May 2006
Designing and Supporting Science-Driven Infrastructure
Thom H. Dunning, Jr, National Center for Supercomputing Applications, University of Illinois at Urbana-Champaign
Robert J. Harrison and Jeffrey A. Nichols, Computing and Computational Sciences Directorate, Oak Ridge National Laboratory


The Global Arrays (GA) toolkit8 9 10 provides an efficient and portable “shared-memory” programming interface for distributed-memory computers. Each process in a MIMD parallel program can asynchronously access logical blocks of physically distributed, dense multi-dimensional arrays, without need for explicit cooperation by other processes (Fig. 2). Unlike other shared-memory environments, the GA model exposes to the programmer the non-uniform memory access (NUMA) characteristics of the high performance computers and acknowledges that access to a remote portion of the shared data is slower than to the local portion. Locality information for the shared data is available, and direct access to local portions of shared data is provided. The GA toolkit has been in the public domain since 1994 and is fully compatible with MPI.

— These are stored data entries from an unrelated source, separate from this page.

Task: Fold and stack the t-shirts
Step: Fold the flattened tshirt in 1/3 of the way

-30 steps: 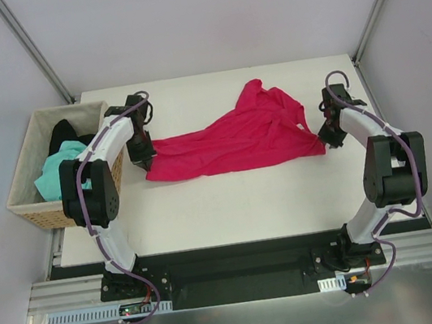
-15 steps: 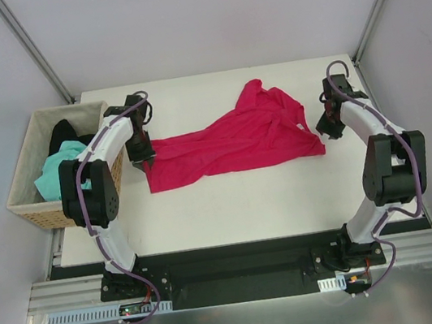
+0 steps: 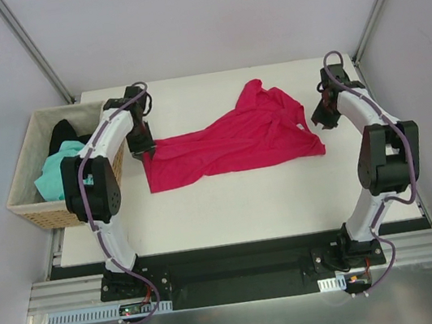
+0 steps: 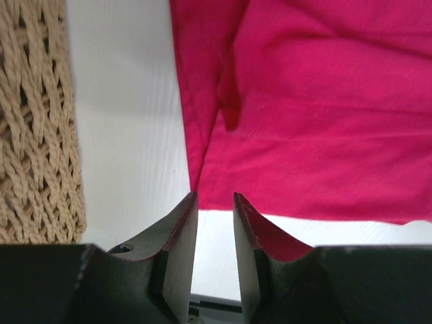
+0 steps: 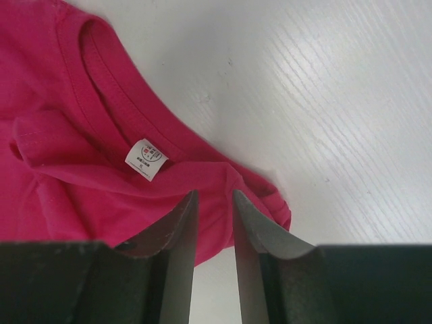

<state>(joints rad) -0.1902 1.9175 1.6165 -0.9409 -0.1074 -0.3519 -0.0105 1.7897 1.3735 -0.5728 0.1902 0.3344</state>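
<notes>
The crimson t-shirt (image 3: 233,143) lies rumpled on the white table (image 3: 230,201), stretched between the two grippers. The left gripper (image 3: 142,145) hangs over the shirt's near-left corner. The right gripper (image 3: 323,119) sits just beside its opposite end. To the outer side of the left gripper, a wicker basket (image 3: 26,206) holds a mint-green t-shirt (image 3: 52,178) and a black t-shirt (image 3: 62,135).

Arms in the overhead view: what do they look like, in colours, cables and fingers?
The left arm and the right arm both have white shells with black joints and black bases. A purple cable loops along each. In the wrist views the fingers are dark grey, wedge-shaped and unmarked.
</notes>
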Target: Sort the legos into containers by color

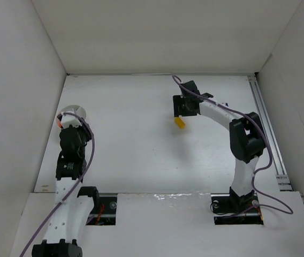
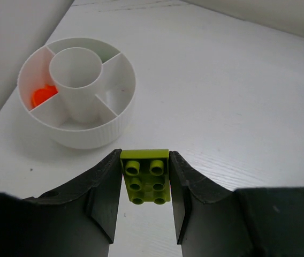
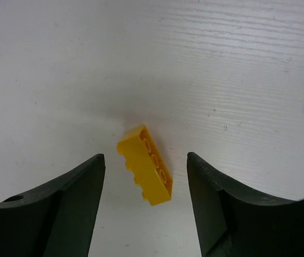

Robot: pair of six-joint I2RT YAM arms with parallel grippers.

Essentially all chemistry functionality within NWChem is written using GA. MPI is only employed in those sections of code that benefit from the weak synchronization implied by passing messages between processes, for instance to handle the task dependencies in classical linear algebra routines or to coordinate data flow in a highly optimized parallel fast Fourier transform. This success is due to combining the correct abstraction (multi-dimensional arrays of distributed data) with the programming ease and scalability of one-sided access to remote data. Performance comes from algorithms (Fig. 3) designed to accommodate the NUMA machine characteristics, e.g., Hartree-Fock,11 four-index transformation,12 and multi-reference CI.13

Figure 2

Figure 2. Global Arrays: each process in an MIMD parallel program can asynchronously access logical blocks of physically distributed, dense, multi-dimensional arrays, without need for explicit cooperation by other processes.

Figure 3

Figure 3. Non-uniform memory access (NUMA) model of computation. Each process independently moves data from a shared data structure to local memory for computation. Results can be written or accumulated into another shared structure. A simple performance model can be used to ensure that the cost of moving data is offset by the amount of computation performed.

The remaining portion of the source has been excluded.